- Exercise
Please print only the top portion of the entries below, ending with the line that contains "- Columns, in", exactly as written.

[[ Data to process open ]]

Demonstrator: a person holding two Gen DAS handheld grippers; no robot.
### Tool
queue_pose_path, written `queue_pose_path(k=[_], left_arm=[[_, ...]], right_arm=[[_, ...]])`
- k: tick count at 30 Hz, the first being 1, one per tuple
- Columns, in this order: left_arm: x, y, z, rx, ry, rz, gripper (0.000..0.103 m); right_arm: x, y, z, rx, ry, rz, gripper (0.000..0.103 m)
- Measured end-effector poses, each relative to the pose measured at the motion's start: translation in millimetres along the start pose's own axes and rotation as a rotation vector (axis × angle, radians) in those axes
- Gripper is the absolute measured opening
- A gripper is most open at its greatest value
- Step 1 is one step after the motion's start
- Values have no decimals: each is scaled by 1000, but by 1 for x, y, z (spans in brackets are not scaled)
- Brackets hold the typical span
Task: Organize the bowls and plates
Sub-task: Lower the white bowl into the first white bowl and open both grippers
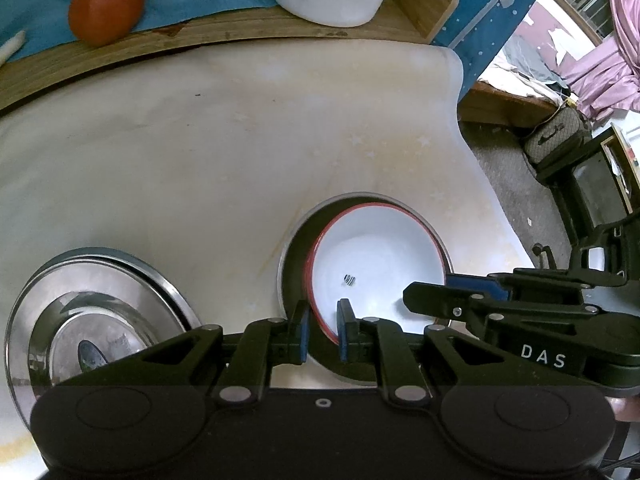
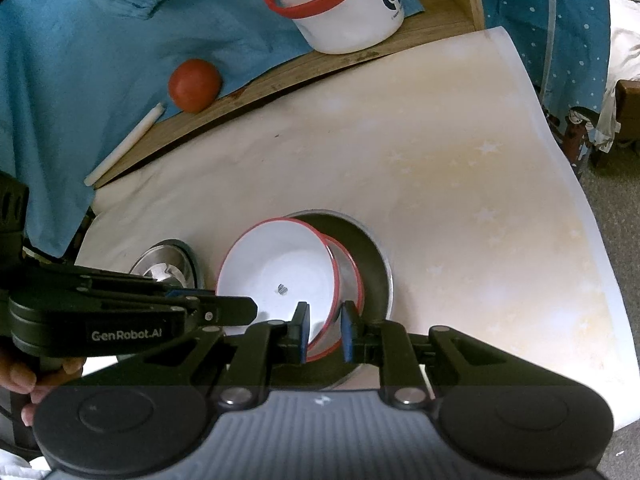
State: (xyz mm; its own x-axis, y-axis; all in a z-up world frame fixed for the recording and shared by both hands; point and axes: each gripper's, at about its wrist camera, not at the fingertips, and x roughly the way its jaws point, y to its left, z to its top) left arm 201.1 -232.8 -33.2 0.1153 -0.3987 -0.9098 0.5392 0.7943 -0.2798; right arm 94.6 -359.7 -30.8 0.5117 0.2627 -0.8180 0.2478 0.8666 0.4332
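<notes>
A white enamel bowl with a red rim [image 1: 376, 264] sits tilted inside a shallow steel pan [image 1: 292, 264] on the cream table cover [image 1: 200, 140]. The left gripper [image 1: 323, 330] straddles the bowl's rim on one side, its jaws narrowed onto it, and the right gripper [image 2: 325, 330] is clamped on the opposite rim in the same way. A steel plate [image 1: 96, 312] lies apart, to the left. Farther back, a tomato [image 2: 195, 85] and a red-rimmed white mug [image 2: 344, 12] rest on a wooden board [image 1: 224, 40].

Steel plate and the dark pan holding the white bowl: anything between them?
Nothing; bare cream mat separates the steel plate from the dark pan, seen in the left wrist view.
</notes>
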Motion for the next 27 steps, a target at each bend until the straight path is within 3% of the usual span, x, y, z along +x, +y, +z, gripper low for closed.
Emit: queue_pose_path(k=[23,27], left_arm=[[1,1,4,-7,-2,6,18],[-5,3,3,-11,-22,-8,24]], right_arm=[[-1,-1,4,5,-4,-2,20],[-4,0,6,-9,-18,-29,27]])
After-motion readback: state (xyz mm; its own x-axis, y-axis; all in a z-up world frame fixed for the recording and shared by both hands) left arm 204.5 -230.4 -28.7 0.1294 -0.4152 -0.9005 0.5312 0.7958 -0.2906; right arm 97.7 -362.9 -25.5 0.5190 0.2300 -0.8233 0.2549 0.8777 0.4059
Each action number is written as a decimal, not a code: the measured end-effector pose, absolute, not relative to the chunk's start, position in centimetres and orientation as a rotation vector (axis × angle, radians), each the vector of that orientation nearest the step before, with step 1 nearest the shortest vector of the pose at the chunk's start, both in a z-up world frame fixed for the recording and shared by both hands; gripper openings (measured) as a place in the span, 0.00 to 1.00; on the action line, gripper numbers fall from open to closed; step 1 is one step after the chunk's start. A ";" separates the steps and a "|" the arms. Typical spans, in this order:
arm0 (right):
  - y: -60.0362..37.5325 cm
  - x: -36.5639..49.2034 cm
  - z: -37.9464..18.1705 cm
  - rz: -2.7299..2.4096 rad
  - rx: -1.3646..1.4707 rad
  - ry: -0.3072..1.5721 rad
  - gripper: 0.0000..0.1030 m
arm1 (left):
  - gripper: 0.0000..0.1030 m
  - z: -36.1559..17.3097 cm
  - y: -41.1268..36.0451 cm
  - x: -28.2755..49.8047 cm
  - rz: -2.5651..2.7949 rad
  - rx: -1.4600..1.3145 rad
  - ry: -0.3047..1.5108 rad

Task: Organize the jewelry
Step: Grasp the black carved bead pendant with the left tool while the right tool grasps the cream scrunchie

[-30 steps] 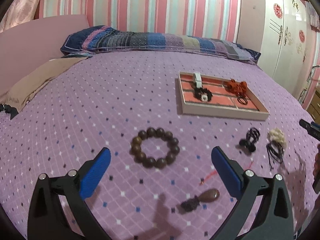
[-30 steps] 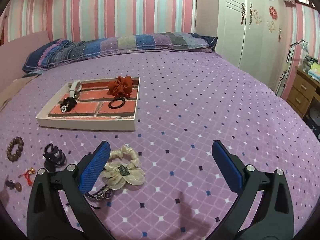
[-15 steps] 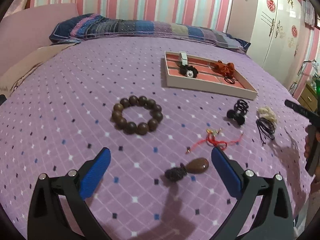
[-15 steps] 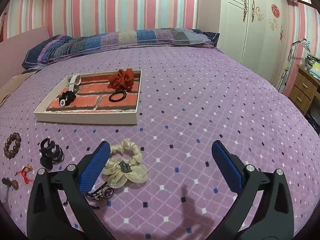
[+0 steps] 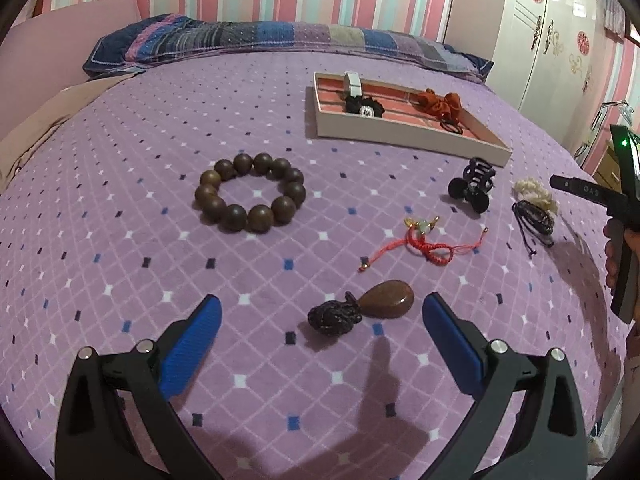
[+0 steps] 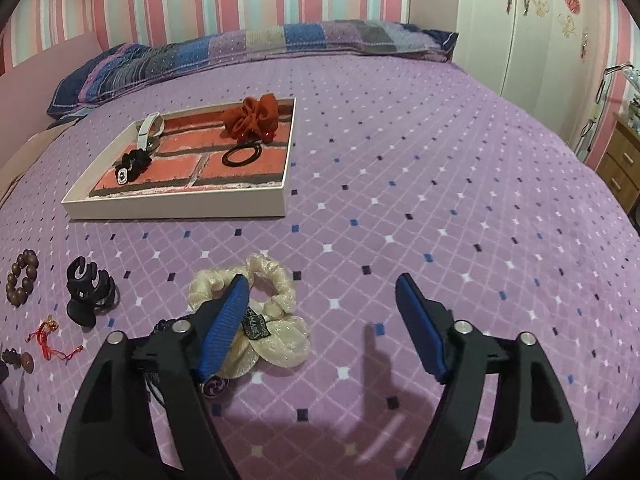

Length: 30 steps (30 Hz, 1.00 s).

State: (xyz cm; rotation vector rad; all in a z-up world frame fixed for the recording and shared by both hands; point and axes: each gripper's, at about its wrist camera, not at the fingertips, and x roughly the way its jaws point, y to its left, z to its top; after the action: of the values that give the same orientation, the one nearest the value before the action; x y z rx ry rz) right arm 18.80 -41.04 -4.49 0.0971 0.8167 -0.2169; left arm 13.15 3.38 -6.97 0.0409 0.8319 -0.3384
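Purple bedspread — right gripper jaws just narrowing, nothing between them; cream scrunchie under its left finger, so it may close on air. Left gripper wide apart.

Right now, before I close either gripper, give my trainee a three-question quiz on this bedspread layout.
1. True or false: the wooden bead bracelet already lies inside the tray.
2. Which item lies between the left gripper fingers? A) the black claw clip B) the brown teardrop pendant C) the red cord bracelet
3. Fill in: the right gripper hangs over the cream ______.

Key
1. False: it lies on the bedspread, apart from the tray.
2. B
3. scrunchie; the jaws have just been closing, and only the left finger overlaps it.
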 end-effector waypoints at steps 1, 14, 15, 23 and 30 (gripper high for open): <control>-41.1 19.0 -4.7 -0.211 0.101 0.823 0.68 | 0.94 -7.1 3.3 13.2 -0.337 0.045 0.833; -41.3 19.9 -6.8 -0.176 0.136 0.868 0.50 | 0.63 -8.1 3.8 13.8 -0.323 -0.006 0.862; -41.3 19.9 -6.8 -0.174 0.136 0.870 0.48 | 0.60 -8.1 3.7 13.8 -0.324 -0.004 0.862; -40.8 20.1 -7.2 -0.148 0.131 0.881 0.27 | 0.37 -8.2 3.4 13.9 -0.345 -0.006 0.872; -40.2 20.0 -7.2 -0.133 0.107 0.872 0.12 | 0.29 -8.3 3.0 13.8 -0.354 0.007 0.874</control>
State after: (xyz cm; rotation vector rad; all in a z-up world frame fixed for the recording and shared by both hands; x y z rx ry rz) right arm 20.00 -40.22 -7.17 0.1072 0.8725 -0.1332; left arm 13.82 3.05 -8.26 0.0065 0.8742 -0.3543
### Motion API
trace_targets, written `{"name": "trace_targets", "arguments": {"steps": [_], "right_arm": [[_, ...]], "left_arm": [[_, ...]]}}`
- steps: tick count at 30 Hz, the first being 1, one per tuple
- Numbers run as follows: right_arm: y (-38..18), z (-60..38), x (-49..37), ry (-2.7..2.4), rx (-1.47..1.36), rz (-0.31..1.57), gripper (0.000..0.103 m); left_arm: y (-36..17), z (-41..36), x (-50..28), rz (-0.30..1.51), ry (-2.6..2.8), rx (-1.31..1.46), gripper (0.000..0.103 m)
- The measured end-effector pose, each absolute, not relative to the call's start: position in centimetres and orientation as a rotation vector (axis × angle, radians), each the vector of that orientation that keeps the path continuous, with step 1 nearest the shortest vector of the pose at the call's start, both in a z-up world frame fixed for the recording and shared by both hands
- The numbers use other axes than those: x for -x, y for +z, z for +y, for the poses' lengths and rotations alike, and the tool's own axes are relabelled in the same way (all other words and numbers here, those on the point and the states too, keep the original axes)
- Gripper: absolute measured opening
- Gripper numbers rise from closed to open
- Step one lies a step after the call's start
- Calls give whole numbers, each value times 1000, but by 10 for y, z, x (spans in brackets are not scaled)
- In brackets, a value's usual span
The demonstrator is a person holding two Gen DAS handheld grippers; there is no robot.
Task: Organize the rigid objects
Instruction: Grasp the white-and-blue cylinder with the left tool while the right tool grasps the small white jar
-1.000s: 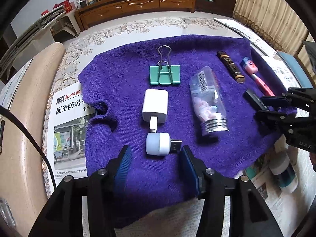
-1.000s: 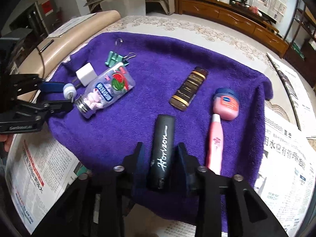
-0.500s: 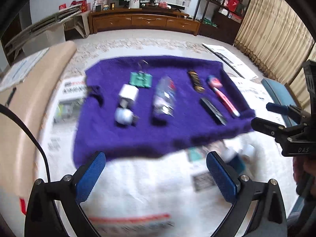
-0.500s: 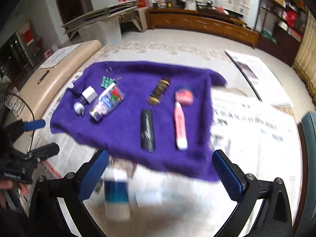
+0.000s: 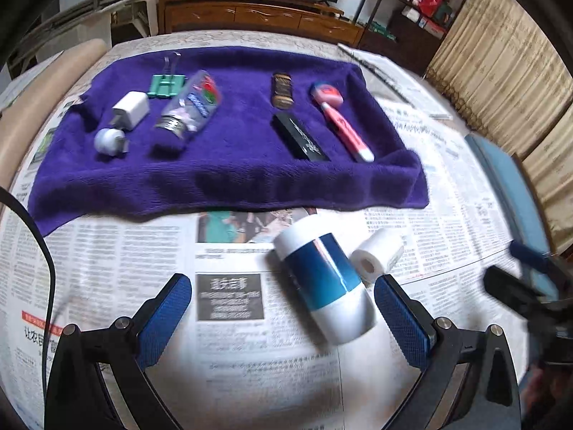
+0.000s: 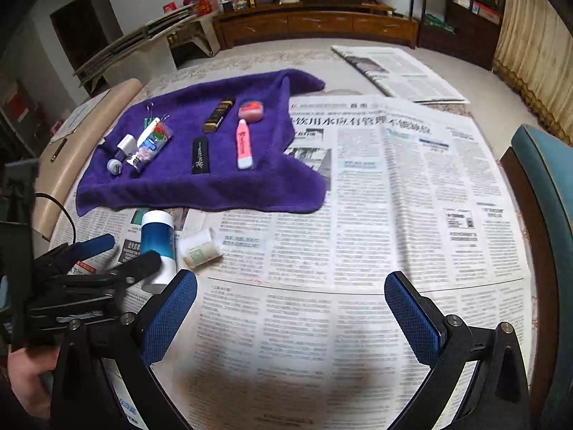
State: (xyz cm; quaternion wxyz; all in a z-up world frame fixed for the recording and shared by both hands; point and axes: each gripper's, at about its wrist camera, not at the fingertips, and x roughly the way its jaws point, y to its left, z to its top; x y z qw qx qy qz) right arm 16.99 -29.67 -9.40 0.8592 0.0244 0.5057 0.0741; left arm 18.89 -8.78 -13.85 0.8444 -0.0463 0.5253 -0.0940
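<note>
A purple towel [image 5: 232, 165] [image 6: 222, 186] carries a green binder clip [image 5: 166, 85], a white charger [image 5: 130, 111], a small round USB light [image 5: 107, 140], a clear bottle [image 5: 188, 107], a brown tube [image 5: 282, 89], a black case [image 5: 300, 137] [image 6: 200, 150] and a pink tube [image 5: 342, 125] [image 6: 244, 141]. In front of the towel a blue-and-white canister [image 5: 324, 279] [image 6: 157, 240] lies on newspaper beside a small white roll [image 5: 376, 259] [image 6: 198, 249]. My left gripper [image 5: 283, 308] is open just before the canister. My right gripper [image 6: 290, 308] is open over bare newspaper.
Newspaper [image 6: 394, 197] covers the table. A teal chair [image 6: 544, 186] stands at the right edge and a beige padded rest [image 5: 21, 114] at the left. A wooden cabinet [image 6: 315, 25] lines the far wall.
Both grippers pulled back from the towel and opened wide. The black case, earlier between my right fingers, now lies free on the towel. The canister and roll have come into close view.
</note>
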Motion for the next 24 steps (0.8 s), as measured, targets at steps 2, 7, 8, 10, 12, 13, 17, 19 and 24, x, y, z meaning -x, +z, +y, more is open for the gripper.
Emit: {"name": "trace_targets", "arguments": {"steps": [2,7,8,10,12,13,17,19,24], "right_arm": [[-92,-303,-167,171,-68,1056,103],[-92,-313,-163,195,-103,1057,103],[-93,-314,-162,195,-110,1058,103],[-93,-316,-161,198,-121,1059,103],[-93,-317,-160,198,-127,1058,103],[-92,-317,-160,200,-131,1057,103],[-93,-314,-160,207,-128,1060,103],[-95,-313,-160,205,-123,1066,103],[-97,-312,-161,202,-121,1074,103]], "left_arm": [[-144,-93,-191,1114,-203,103,103],[-150,-99,-187,1113,-148,9,103],[-150,-99,-185,1104,-138,-13,103],[-150,-99,-184,1087,-142,-19,103],[-150,-99,-186,1081,-149,-13,103],[-151,-100,-188,1079,-153,-15,102],[-153,-108,-191,1056,-170,-75,86],[-152,-113,-191,1042,-168,-93,71],[-149,-117,-194,1006,-170,-81,50]]}}
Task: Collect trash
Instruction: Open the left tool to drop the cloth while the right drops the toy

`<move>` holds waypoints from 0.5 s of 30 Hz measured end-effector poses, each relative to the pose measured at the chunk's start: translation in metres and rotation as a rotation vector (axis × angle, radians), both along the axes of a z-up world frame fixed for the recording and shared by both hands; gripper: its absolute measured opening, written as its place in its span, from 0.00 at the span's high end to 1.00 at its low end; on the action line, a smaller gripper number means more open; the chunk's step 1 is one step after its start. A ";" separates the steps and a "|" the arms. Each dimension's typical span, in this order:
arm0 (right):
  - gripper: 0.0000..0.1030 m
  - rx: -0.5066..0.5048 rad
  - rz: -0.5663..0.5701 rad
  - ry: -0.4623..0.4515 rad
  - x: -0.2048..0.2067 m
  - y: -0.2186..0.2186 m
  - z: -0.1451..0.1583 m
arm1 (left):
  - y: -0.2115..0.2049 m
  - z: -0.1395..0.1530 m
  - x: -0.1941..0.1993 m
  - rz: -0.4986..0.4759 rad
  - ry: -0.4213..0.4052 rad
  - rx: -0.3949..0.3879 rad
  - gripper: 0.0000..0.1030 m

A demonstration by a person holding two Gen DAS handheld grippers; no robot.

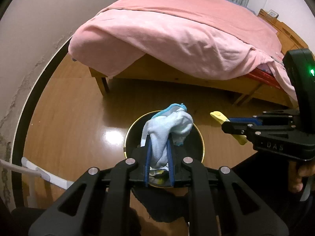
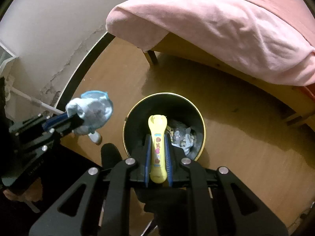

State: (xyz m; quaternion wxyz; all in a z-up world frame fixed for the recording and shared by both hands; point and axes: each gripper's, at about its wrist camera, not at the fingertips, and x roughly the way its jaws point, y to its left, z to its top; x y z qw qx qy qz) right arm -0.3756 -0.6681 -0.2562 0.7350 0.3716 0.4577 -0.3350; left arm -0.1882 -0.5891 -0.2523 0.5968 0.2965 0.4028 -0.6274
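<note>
A round black bin with a gold rim [image 1: 202, 147] [image 2: 203, 129] stands on the wooden floor, with crumpled scraps [image 2: 182, 136] inside. My left gripper [image 1: 159, 147] is shut on a crumpled light blue cloth [image 1: 169, 125] and holds it above the bin; the cloth also shows in the right wrist view [image 2: 91, 114]. My right gripper [image 2: 158, 139] is shut on a yellow plastic toy with pink stickers [image 2: 157, 137] and holds it over the bin's opening. In the left wrist view the right gripper [image 1: 234, 129] holds the toy [image 1: 218, 116] just right of the bin.
A wooden bed with a pink blanket [image 1: 177, 33] [image 2: 226, 25] stands close behind the bin. A peeling wall with a dark baseboard [image 1: 31, 98] runs on the left. White pipes [image 1: 45, 175] lie at the wall's foot. A wooden cabinet [image 1: 279, 27] stands far right.
</note>
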 end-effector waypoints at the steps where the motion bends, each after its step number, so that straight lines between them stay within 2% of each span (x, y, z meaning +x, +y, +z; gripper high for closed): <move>1: 0.87 -0.002 -0.002 -0.005 0.001 0.000 0.002 | -0.002 -0.001 0.000 -0.004 0.009 -0.003 0.87; 2: 0.86 -0.002 -0.003 -0.010 0.002 -0.001 0.003 | -0.002 -0.001 0.000 -0.005 0.013 -0.006 0.83; 3: 0.82 -0.001 -0.008 -0.012 0.002 -0.001 0.004 | -0.002 -0.001 0.000 -0.006 0.013 -0.003 0.64; 4: 0.77 -0.003 -0.014 -0.012 0.001 -0.001 0.004 | -0.002 -0.002 -0.001 -0.002 0.012 0.000 0.49; 5: 0.60 -0.003 -0.019 -0.016 0.001 -0.002 0.005 | 0.000 0.000 -0.001 0.005 0.009 -0.012 0.32; 6: 0.47 -0.006 -0.026 -0.021 0.001 -0.002 0.007 | 0.001 0.002 -0.001 0.008 0.006 -0.029 0.32; 15: 0.44 -0.014 -0.023 -0.018 0.005 -0.004 0.008 | 0.004 0.004 -0.001 0.001 -0.006 -0.031 0.31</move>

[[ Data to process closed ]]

- Answer section
Demonstrator: a person holding two Gen DAS handheld grippers; no robot.
### Tool
queue_pose_path, written `queue_pose_path(k=[_], left_arm=[[_, ...]], right_arm=[[_, ...]])`
- k: tick count at 30 Hz, the first being 1, one per tuple
- Columns, in this order: left_arm: x, y, z, rx, ry, rz, gripper (0.000..0.103 m); right_arm: x, y, z, rx, ry, rz, gripper (0.000..0.103 m)

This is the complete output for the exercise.